Wechseln zu

06. Mai 2020

Veritas: Investorenprozess ergebnislos

Die von der Veritas AG angestrebte Aufnahme eines weiteren Investors konnte im vorgesehenen Zeitrahmen nicht positiv abgeschlossen werden. Die Veritas AG hat daher nach Information der Industriegewerkschaft Bergbau, Chemie, Energie am 30. April 2020 für die Poppe-Veritas Gruppe Insolvenz beim Amtsgericht Hanau angemeldet.

Von der Insolvenz sind ca. 3 000 Beschäftigte in Deutschland und 4 400 Beschäftigte weltweit betroffen. Schon in den Jahren 2018 und 2019 setzte eine negative Entwicklung der Unternehmensergebnisse ein. Durch die Corona- Krise hat sich die Situation des Unternehmens noch weiter verschlechtert.

Der laufende Geschäftsbetrieb wird im Interesse der Beschäftigten sowie der Geschäftspartner des Unternehmens aufrechterhalten.
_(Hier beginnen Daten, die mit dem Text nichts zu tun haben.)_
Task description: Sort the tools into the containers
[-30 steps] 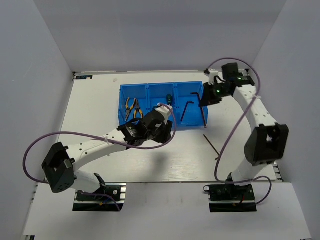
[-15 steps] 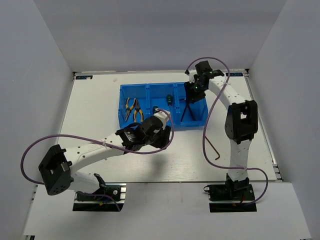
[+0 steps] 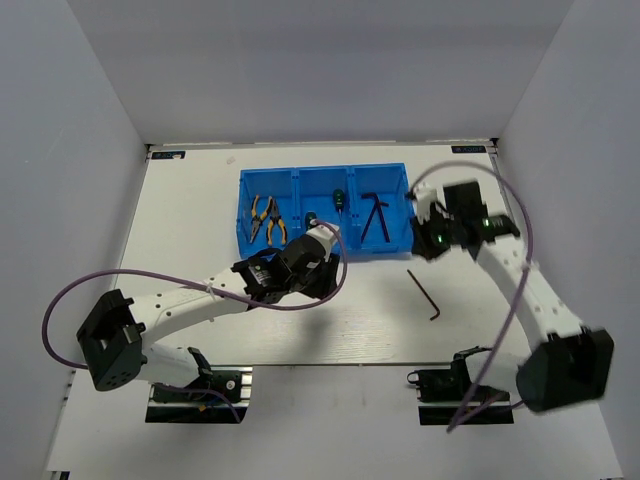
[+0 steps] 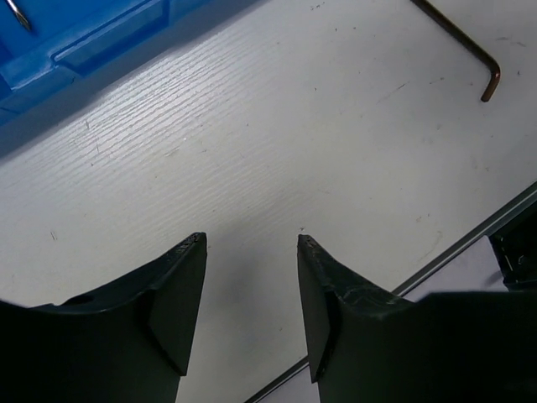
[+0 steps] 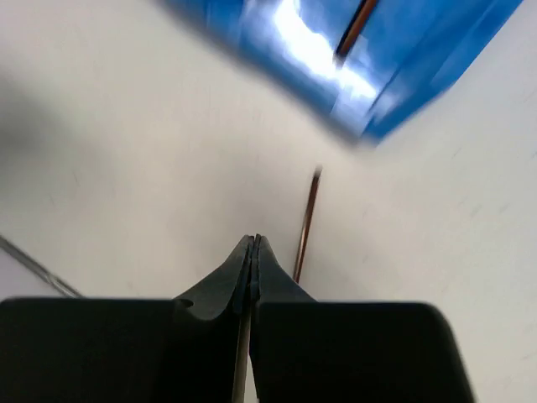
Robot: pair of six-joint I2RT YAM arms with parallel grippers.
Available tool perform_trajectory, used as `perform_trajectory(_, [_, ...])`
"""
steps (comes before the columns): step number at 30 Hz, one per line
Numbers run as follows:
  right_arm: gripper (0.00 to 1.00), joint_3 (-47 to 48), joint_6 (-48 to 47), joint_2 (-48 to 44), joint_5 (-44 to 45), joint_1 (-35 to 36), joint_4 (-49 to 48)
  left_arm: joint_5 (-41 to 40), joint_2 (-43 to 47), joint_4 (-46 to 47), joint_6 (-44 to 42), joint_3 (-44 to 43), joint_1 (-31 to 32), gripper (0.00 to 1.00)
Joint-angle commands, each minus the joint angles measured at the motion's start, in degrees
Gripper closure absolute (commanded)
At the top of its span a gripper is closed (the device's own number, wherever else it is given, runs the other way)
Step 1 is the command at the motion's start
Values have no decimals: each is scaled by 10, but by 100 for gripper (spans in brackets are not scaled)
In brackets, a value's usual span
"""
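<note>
The blue bin (image 3: 322,180) has three compartments. Two yellow-handled pliers (image 3: 265,218) lie in the left one, a green-and-black screwdriver (image 3: 340,198) in the middle one and two hex keys (image 3: 375,215) in the right one. A third hex key (image 3: 422,294) lies on the table in front of the bin's right end; it also shows in the left wrist view (image 4: 457,38) and the right wrist view (image 5: 306,227). My left gripper (image 3: 328,268) (image 4: 252,239) is open and empty, low over the table in front of the bin. My right gripper (image 3: 428,240) (image 5: 254,239) is shut and empty, just right of the bin.
A small dark object (image 3: 312,217) sits at the near edge of the middle compartment, partly hidden by my left arm. The table's near metal edge (image 4: 470,239) shows in the left wrist view. Grey walls close in the table at the back and both sides.
My right arm has swung from over the bin's right compartment back and down to the table beside the bin's right end. My left gripper has drawn back slightly from the bin.
</note>
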State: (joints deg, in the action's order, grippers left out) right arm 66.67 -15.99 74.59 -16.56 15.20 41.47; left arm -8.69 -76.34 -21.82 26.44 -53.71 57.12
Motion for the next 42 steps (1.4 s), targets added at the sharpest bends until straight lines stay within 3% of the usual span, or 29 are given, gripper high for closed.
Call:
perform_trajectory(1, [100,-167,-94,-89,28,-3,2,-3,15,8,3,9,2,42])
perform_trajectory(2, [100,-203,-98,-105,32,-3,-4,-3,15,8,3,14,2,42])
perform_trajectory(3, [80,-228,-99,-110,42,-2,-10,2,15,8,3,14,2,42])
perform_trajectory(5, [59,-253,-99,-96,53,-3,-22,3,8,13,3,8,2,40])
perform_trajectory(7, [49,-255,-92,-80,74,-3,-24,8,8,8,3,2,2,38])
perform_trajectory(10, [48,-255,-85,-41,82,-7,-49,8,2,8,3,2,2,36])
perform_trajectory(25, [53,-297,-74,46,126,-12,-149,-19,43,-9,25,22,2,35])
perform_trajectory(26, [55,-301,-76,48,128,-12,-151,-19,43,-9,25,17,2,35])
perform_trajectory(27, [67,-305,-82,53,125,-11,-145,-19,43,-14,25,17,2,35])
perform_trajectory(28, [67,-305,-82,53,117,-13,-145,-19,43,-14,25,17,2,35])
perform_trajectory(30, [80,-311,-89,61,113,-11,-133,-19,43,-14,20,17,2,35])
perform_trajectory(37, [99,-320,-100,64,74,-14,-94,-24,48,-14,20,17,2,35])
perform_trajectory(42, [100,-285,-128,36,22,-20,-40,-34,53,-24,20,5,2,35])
Nach dem bislang ergebnislos geführten Investorenprozess gibt das Insolvenzverfahren der Unternehmensgruppe die Möglichkeit, den begonnenen Weg einer nachhaltigen Sanierung und Neuausrichtung weiterzugehen und als weitere Sanierungsoption einen neuen Investorenprozess zu starten.

Die weltweit agierende Veritas AG ist Entwicklungspartner der Automobilindustrie mit Werkstoffkompetenz für Elastomere, Kunststoff und Metall sowie Systemkompetenz für das Fluid-, Thermo- und Dichtungsmanagement von Fahrzeugen. Die Wurzeln des Unternehmens reichen zurück bis zur 1849 von William Elliott in Berlin gegründeten „Berliner Gummiwaarenfabrik”. Nach mehreren Fusionen im späten 19. Jahrhundert firmierte das Unternehmen von 1929 bis 1999 als Veritas Gummiwerke Aktiengesellschaft. Die Veritas AG ist das älteste kautschukverarbeitende Unternehmen Deutschlands. Aktuell beschäftigt das Unternehmen weltweit rund 4 400 Mitarbeiterinnen und Mitarbeiter an zwölf Standorten in Europa, China und im USMCA-Raum.